■ PROMPT ■
Produce as output only the lines below starting at the line with "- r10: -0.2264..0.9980" and continuing through the line with "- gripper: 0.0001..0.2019", each one exactly as written.

★ ★ ★ ★ ★

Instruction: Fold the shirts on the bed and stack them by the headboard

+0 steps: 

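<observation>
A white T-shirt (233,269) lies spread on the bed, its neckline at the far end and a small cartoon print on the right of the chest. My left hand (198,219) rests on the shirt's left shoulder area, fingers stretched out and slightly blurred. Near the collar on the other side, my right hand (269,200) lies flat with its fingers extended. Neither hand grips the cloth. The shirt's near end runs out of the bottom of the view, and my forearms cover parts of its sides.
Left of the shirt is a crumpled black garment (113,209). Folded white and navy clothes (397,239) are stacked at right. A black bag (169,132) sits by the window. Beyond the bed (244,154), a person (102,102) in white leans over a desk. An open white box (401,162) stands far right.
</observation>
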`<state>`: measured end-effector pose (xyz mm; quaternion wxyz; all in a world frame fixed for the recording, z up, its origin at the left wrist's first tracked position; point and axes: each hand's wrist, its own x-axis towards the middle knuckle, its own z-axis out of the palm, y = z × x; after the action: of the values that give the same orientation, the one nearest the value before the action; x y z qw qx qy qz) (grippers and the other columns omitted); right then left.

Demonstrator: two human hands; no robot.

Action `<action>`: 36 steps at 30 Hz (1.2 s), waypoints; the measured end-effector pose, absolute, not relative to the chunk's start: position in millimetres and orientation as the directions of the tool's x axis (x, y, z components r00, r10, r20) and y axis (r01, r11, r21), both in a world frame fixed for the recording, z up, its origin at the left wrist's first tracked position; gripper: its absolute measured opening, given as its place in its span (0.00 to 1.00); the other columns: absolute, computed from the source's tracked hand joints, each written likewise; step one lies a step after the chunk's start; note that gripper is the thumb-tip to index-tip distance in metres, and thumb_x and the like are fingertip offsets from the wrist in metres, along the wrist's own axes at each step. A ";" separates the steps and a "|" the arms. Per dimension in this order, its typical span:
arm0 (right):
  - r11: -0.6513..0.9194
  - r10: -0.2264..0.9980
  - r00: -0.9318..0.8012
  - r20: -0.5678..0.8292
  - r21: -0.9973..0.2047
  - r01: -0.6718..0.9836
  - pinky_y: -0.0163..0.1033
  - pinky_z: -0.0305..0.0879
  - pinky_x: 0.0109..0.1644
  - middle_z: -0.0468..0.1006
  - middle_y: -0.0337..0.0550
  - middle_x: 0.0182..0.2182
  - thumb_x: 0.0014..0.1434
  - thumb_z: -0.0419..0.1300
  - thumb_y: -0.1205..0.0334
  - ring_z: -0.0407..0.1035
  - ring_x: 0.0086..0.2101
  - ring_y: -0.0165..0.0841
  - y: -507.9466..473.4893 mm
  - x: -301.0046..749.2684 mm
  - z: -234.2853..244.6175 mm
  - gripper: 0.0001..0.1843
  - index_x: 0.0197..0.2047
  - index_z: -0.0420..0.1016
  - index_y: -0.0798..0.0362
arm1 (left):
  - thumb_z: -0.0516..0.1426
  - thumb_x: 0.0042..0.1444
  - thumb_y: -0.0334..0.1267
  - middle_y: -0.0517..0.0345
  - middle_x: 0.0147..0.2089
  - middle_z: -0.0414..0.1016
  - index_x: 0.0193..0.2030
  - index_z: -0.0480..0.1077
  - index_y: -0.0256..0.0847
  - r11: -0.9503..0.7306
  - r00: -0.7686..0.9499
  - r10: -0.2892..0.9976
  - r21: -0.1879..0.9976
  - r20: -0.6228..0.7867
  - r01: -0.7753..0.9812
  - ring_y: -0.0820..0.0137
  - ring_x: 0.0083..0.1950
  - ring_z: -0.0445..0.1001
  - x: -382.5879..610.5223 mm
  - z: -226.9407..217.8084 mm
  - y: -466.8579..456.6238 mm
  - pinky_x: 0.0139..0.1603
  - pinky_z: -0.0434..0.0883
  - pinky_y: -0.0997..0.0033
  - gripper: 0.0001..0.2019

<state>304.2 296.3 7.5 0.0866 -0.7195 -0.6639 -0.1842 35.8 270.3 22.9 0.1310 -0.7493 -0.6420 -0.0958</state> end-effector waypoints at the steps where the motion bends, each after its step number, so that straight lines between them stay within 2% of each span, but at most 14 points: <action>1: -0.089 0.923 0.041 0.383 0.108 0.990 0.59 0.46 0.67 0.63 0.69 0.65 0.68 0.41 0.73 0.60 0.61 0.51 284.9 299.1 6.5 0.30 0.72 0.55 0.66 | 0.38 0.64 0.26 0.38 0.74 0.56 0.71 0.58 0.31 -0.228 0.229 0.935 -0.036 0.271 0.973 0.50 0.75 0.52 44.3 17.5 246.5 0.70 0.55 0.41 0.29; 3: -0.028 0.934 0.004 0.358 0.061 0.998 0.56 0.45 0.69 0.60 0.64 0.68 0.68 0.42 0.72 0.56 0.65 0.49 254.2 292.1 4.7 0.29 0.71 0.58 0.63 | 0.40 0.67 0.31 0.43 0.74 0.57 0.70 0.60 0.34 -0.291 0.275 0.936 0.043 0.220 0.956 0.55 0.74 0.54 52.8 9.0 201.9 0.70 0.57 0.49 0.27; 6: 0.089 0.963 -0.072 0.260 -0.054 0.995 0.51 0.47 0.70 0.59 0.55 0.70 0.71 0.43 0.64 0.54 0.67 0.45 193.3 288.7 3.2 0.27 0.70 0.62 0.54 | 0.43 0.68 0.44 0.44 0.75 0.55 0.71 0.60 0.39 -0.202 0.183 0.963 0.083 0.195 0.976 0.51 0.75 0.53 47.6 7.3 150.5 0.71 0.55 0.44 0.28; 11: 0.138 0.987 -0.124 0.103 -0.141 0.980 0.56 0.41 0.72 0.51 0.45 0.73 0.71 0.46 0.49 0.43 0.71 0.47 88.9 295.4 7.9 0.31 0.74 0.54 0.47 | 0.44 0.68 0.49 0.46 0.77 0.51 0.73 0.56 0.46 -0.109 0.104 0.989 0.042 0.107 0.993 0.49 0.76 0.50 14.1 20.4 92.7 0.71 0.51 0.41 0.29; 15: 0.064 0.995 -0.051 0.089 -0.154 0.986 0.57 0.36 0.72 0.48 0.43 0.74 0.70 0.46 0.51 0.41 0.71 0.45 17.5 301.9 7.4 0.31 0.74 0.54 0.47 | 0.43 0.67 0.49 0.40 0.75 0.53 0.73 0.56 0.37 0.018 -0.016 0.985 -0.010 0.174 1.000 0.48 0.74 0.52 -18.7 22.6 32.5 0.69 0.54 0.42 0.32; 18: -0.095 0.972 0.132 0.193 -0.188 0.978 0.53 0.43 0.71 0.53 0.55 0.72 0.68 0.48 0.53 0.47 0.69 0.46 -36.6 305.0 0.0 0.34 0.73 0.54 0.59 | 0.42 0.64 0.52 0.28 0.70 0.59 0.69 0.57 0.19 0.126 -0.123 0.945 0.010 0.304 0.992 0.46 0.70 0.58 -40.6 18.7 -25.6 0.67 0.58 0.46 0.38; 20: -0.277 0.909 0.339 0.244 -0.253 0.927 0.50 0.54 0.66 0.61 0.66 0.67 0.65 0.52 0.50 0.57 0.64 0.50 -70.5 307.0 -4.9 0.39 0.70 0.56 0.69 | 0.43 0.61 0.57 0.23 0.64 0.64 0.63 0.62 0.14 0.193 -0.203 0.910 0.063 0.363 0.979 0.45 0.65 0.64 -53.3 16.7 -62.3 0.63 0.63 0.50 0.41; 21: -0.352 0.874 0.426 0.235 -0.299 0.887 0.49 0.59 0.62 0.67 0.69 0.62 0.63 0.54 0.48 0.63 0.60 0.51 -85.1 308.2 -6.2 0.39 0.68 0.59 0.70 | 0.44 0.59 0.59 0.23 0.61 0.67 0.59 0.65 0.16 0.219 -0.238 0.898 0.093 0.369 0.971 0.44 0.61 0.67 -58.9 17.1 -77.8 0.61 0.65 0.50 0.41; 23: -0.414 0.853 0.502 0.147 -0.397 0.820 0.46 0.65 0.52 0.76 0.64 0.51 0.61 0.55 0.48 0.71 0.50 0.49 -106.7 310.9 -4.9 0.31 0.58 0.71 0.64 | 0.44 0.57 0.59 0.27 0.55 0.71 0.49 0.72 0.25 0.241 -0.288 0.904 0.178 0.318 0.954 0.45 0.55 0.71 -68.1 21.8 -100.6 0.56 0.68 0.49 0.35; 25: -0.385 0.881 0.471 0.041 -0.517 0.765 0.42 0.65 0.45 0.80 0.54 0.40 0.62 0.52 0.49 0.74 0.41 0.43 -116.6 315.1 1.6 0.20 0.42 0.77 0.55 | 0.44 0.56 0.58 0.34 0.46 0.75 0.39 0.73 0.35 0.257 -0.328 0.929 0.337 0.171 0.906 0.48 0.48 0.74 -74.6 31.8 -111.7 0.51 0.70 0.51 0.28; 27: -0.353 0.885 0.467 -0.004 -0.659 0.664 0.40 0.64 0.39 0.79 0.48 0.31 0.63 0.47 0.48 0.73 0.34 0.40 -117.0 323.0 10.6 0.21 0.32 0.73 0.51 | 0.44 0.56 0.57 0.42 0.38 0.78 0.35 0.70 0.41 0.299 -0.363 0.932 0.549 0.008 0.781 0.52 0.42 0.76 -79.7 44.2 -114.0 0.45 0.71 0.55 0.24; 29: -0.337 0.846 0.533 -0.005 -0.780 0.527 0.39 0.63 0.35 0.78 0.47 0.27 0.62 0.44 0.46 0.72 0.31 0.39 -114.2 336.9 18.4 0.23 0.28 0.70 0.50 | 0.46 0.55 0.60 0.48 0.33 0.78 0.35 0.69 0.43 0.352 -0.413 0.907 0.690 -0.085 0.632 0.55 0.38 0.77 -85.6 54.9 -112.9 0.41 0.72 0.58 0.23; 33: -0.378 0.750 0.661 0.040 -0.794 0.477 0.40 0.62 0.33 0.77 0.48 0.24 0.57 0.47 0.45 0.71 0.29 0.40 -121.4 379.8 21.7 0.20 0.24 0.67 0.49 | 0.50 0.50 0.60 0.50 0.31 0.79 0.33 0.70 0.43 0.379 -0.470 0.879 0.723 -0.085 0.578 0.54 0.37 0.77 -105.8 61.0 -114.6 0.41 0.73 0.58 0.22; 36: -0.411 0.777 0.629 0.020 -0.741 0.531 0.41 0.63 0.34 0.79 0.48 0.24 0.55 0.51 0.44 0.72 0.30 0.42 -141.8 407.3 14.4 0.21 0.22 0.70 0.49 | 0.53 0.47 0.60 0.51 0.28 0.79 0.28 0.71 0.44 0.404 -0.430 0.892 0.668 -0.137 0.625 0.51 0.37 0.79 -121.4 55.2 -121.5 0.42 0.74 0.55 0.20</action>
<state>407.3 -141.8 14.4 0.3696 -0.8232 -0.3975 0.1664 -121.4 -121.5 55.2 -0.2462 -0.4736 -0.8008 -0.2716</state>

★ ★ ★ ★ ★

■ ANSWER SECTION ■
  - r10: -0.2264..0.9980
  - r00: -0.9318..0.8012
  - r20: -0.5678..0.8292
  - r21: -0.9973..0.2047
  - r01: -0.6718..0.9836
  - pinky_y: -0.0163..0.1033
  - pinky_z: -0.0305..0.0879
  - pinky_x: 0.0109..0.1644
  - middle_z: -0.0468..0.1006
  - middle_y: -0.0337..0.0550
  - middle_x: 0.0182..0.2182
  - thumb_x: 0.0014..0.1434
  - thumb_z: -0.0419..0.1300
  - thumb_y: -0.1205..0.0334
  - ring_z: -0.0407..0.1035
  - ring_x: 0.0086..0.2101
  - ring_y: -0.0165..0.0841
  - y: -507.9466..473.4893 mm
  - x: -301.0046..749.2684 mm
  - z: -234.2853..244.6175 mm
  - gripper: 0.0001..0.1843
  - index_x: 0.0197..0.2047
  - index_z: -0.0420..0.1016
  - index_y: -0.0798..0.0362
arm1 (left):
  - thumb_z: -0.0516..0.1426
  - thumb_x: 0.0042..0.1444
  - thumb_y: -0.0334..0.1267
  - middle_y: -0.0517..0.0345
  - middle_x: 0.0147..0.2089
  - middle_z: -0.0414..0.1016
  - index_x: 0.0193..0.2030
  - index_z: -0.0480..0.1077
  - index_y: -0.0256..0.0847
  - r11: -0.9503..0.7306
  - r00: -0.7686..0.9499
  - r10: -0.2892..0.9976
  - r21: -0.1879..0.9976
  - r20: -0.6228..0.7867
  - r01: -0.7753..0.9812
  - ring_y: -0.0820..0.0137
  - ring_x: 0.0083..0.1950
  - ring_z: -0.0445..0.1001
  - x: -382.5879..610.5223 mm
  - z: -226.9407..217.8084 mm
  - y: -466.8579..456.6238 mm
  - pinky_x: 0.0139..0.1603
  - pinky_z: -0.0434..0.0883
  - pinky_y: -0.0997..0.0033
  - gripper: 0.0001..0.2019

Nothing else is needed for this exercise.